## TASK TO COMPLETE
If pictures are present, leave them out, and copy the data word for word.

## SOURCE DATA

=== Begin Enclosure ===

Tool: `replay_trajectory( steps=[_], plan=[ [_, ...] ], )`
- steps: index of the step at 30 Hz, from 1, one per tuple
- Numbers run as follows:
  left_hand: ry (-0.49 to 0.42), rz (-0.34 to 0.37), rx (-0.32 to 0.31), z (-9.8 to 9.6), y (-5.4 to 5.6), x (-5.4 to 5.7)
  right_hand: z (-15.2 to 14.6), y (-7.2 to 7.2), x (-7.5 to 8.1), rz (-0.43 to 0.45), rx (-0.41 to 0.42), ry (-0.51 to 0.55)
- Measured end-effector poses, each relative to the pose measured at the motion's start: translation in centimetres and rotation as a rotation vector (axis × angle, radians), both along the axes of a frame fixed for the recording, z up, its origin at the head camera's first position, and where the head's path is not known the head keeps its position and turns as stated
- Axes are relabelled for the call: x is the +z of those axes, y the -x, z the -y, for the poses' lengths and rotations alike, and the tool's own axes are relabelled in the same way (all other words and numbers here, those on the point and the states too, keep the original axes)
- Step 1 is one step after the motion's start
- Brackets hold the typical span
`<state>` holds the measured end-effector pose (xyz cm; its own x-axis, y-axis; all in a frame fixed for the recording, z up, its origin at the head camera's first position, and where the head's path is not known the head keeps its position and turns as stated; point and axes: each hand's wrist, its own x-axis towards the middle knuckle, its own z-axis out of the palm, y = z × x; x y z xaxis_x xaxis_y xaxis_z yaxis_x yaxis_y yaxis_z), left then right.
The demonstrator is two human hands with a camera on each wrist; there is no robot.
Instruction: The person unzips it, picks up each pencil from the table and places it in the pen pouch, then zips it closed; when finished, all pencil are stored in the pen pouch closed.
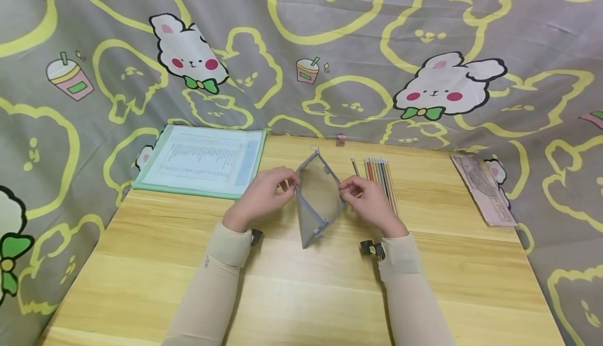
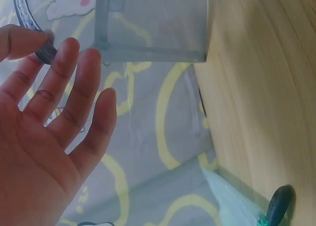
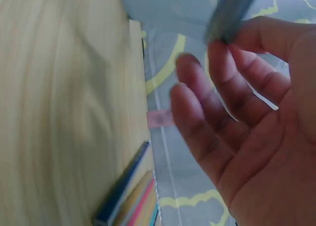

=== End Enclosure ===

## RESULT OF THE EXERCISE
Tool: `replay_trajectory( steps=[_], plan=[ [_, ...] ], )`
- steps: index of the step at 30 Hz, from 1, one per tuple
- Numbers run as follows:
  left_hand: ry (-0.49 to 0.42), rz (-0.34 to 0.37), rx (-0.32 to 0.31), z (-9.8 to 9.6), y (-5.4 to 5.6), x (-5.4 to 5.7)
  right_hand: z (-15.2 to 14.6), y (-7.2 to 7.2), x (-7.5 to 8.1), rz (-0.43 to 0.45), rx (-0.41 to 0.42), ry (-0.51 to 0.55)
- Measured end-effector poses, each relative to the pose measured at the motion's start: translation in centimetres and rotation as a rotation vector (axis × angle, radians), both along the axes of a frame fixed for the recording, z up, its origin at the head camera's first position, and where the head's path is not known the head keeps its position and turns as stated
- Axes are relabelled for the call: x is the +z of those axes, y the -x, z the -y, for the poses' lengths and rotations alike, and the tool's own axes are relabelled in the same way (all other words and numbers here, those on the point and the states too, keep the original axes)
- Step 1 is one step after the motion's start
- Brackets hold the typical span
`<state>` holds the measured end-effector pose (xyz cm; its own x-axis, y-axis; all in a frame fixed for the recording, z up, its origin at the head camera's first position, and where the head's path is not known the head keeps its position and turns as stated; point and axes: each hand's wrist, its own x-axis towards the middle knuckle, its own z-axis out of the palm, y = z × x; x y z xaxis_x xaxis_y xaxis_z yaxis_x yaxis_y yaxis_z), left then right.
The demonstrator is two human hands with a camera on each wrist; there is no robot.
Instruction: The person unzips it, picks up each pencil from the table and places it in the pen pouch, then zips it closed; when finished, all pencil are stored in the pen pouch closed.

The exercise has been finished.